Work to complete: Give every line of the material back exactly, images removed.

(Given material begins)

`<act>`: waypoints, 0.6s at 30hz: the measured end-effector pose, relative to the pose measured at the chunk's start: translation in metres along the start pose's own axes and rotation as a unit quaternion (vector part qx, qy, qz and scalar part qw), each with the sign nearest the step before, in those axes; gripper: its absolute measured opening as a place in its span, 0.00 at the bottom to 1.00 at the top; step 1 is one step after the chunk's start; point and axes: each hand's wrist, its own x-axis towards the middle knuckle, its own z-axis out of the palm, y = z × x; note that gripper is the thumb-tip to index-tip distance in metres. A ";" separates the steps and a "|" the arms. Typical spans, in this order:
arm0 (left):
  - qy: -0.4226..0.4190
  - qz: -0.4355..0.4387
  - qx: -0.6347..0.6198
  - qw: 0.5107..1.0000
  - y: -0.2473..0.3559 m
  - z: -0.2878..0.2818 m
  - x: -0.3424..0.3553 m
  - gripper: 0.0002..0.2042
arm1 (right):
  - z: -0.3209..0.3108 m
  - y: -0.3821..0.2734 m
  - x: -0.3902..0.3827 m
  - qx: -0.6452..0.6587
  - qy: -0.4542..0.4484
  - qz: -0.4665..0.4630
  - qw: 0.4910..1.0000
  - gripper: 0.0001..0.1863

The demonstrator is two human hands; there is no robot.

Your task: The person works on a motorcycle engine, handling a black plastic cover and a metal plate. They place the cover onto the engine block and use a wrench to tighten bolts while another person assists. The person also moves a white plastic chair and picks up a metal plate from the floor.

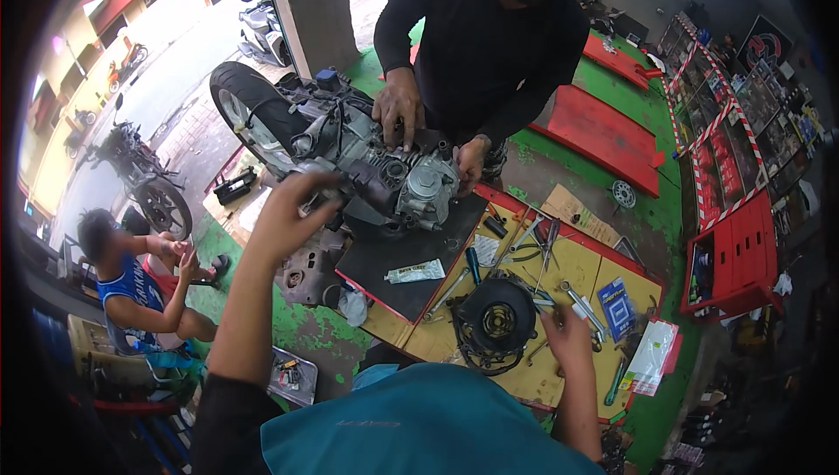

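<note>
My left hand [306,201] reaches to the left side of the engine [424,187]; its fingers are blurred, so I cannot tell whether they grip anything. My right hand [568,335] is low over the yellow bench top [411,346], fingers loosely apart, beside a round black component [489,313] and some wrenches [590,318]. A white tube [415,271] lies on a black mat [384,278]. A dark-sleeved co-worker has one hand [398,108] on top of the engine and the other [472,160] at its right side.
A seated person [144,291] is at left near a parked motorcycle [140,173]. A rear tire [240,99] rises at the engine's back. Red lift platforms [594,134] and a tool cabinet [730,256] are at right; a metal tray [293,379] is lower left.
</note>
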 end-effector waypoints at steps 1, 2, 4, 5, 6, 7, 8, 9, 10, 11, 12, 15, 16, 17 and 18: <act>0.007 0.074 0.033 0.997 0.009 0.002 0.024 0.19 | -0.008 -0.043 0.017 0.028 0.046 -0.066 0.996 0.20; 0.004 0.145 0.061 0.987 0.016 0.003 0.049 0.21 | -0.008 -0.081 0.035 0.059 0.074 -0.131 0.987 0.19; -0.008 0.238 0.108 0.965 0.011 0.013 0.099 0.24 | -0.007 -0.153 0.073 0.129 0.072 -0.225 0.963 0.15; -0.016 0.257 0.133 0.957 -0.003 0.020 0.121 0.26 | -0.003 -0.188 0.089 0.169 0.073 -0.277 0.943 0.14; -0.049 0.280 0.139 0.949 -0.020 0.028 0.145 0.28 | 0.002 -0.214 0.106 0.162 0.078 -0.312 0.933 0.14; -0.083 0.305 0.144 0.938 -0.036 0.039 0.169 0.30 | 0.009 -0.234 0.123 0.152 0.086 -0.344 0.922 0.14; -0.118 0.333 0.146 0.924 -0.041 0.047 0.185 0.31 | 0.017 -0.248 0.141 0.183 0.072 -0.337 0.921 0.14; -0.147 0.335 0.178 0.914 -0.037 0.055 0.193 0.33 | 0.028 -0.253 0.157 0.213 0.059 -0.326 0.919 0.13; -0.172 0.337 0.211 0.901 -0.029 0.057 0.201 0.34 | 0.037 -0.256 0.170 0.174 0.082 -0.338 0.921 0.14; -0.197 0.338 0.245 0.887 -0.023 0.061 0.208 0.35 | 0.045 -0.258 0.183 0.136 0.105 -0.350 0.921 0.15; -0.213 0.347 0.258 0.876 -0.026 0.065 0.211 0.36 | 0.052 -0.266 0.186 0.101 0.119 -0.364 0.918 0.17; -0.266 0.344 0.291 0.852 -0.030 0.075 0.221 0.37 | 0.066 -0.282 0.189 0.132 0.045 -0.284 0.949 0.20; -0.287 0.323 0.296 0.852 -0.024 0.077 0.226 0.37 | 0.070 -0.282 0.191 0.140 0.048 -0.278 0.949 0.22; -0.307 0.303 0.300 0.851 -0.020 0.077 0.230 0.36 | 0.073 -0.280 0.192 0.148 0.051 -0.273 0.949 0.23; -0.317 0.296 0.298 0.850 -0.019 0.076 0.237 0.36 | 0.075 -0.280 0.195 0.157 0.055 -0.270 0.948 0.24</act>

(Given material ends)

Task result:
`<act>`: waypoints, 0.6s at 30hz: the measured end-effector pose, relative to the pose measured at the chunk's start: translation in metres along the start pose's own axes and rotation as a unit quaternion (vector part qx, qy, qz and scalar part qw), each with the sign nearest the step before, in those axes; gripper: its absolute measured opening as a place in its span, 0.00 at the bottom to 1.00 at the top; step 1 is one step after the chunk's start; point and axes: each hand's wrist, its own x-axis towards the middle knuckle, its own z-axis out of the palm, y = z × x; note that gripper is the thumb-tip to index-tip distance in metres. A ";" separates the steps and a "|" the arms. Typical spans, in this order:
arm0 (left):
  - qy: -0.4226..0.4190
  - qz: -0.4355..0.4387
  - qx: -0.6347..0.6198
  - qw: 0.5107..1.0000
  - y: -0.2473..0.3559 m
  - z: -0.2878..0.2818 m
  - x: -0.3424..0.3553 m
  - gripper: 0.0002..0.2042
arm1 (right):
  - z: -0.3209..0.3108 m
  - y: -0.3821..0.2734 m
  - x: -0.3902..0.3827 m
  - qx: -0.6452..0.6587
  - qy: -0.4542..0.4484
  - qz: -0.4665..0.4630
  - qw: 0.4910..1.0000
  - gripper: 0.0001..0.1863

The demonstrator is two human hands; there is no robot.

Your task: The person works on a motorcycle engine, handling a black plastic cover and a metal plate. They place the cover onto the engine block and use a wrench to tighten bolts while another person assists. The person also moves a white plastic chair and picks up a metal plate from the floor.


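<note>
My left hand [306,201] reaches to the left side of the engine [424,187]; its fingers are blurred, so I cannot tell whether they grip anything. My right hand [568,335] is low over the yellow bench top [411,346], fingers loosely apart, beside a round black component [489,313] and some wrenches [590,318]. A white tube [415,271] lies on a black mat [384,278]. A dark-sleeved co-worker has one hand [398,108] on top of the engine and the other [472,160] at its right side.
A seated person [144,291] is at left near a parked motorcycle [140,173]. A rear tire [240,99] rises at the engine's back. Red lift platforms [594,134] and a tool cabinet [730,256] are at right; a metal tray [293,379] is lower left.
</note>
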 end-effector waypoints at steps 1, 2, 4, 5, 6, 7, 8, 9, 10, 11, 12, 15, 16, 17 and 18: <act>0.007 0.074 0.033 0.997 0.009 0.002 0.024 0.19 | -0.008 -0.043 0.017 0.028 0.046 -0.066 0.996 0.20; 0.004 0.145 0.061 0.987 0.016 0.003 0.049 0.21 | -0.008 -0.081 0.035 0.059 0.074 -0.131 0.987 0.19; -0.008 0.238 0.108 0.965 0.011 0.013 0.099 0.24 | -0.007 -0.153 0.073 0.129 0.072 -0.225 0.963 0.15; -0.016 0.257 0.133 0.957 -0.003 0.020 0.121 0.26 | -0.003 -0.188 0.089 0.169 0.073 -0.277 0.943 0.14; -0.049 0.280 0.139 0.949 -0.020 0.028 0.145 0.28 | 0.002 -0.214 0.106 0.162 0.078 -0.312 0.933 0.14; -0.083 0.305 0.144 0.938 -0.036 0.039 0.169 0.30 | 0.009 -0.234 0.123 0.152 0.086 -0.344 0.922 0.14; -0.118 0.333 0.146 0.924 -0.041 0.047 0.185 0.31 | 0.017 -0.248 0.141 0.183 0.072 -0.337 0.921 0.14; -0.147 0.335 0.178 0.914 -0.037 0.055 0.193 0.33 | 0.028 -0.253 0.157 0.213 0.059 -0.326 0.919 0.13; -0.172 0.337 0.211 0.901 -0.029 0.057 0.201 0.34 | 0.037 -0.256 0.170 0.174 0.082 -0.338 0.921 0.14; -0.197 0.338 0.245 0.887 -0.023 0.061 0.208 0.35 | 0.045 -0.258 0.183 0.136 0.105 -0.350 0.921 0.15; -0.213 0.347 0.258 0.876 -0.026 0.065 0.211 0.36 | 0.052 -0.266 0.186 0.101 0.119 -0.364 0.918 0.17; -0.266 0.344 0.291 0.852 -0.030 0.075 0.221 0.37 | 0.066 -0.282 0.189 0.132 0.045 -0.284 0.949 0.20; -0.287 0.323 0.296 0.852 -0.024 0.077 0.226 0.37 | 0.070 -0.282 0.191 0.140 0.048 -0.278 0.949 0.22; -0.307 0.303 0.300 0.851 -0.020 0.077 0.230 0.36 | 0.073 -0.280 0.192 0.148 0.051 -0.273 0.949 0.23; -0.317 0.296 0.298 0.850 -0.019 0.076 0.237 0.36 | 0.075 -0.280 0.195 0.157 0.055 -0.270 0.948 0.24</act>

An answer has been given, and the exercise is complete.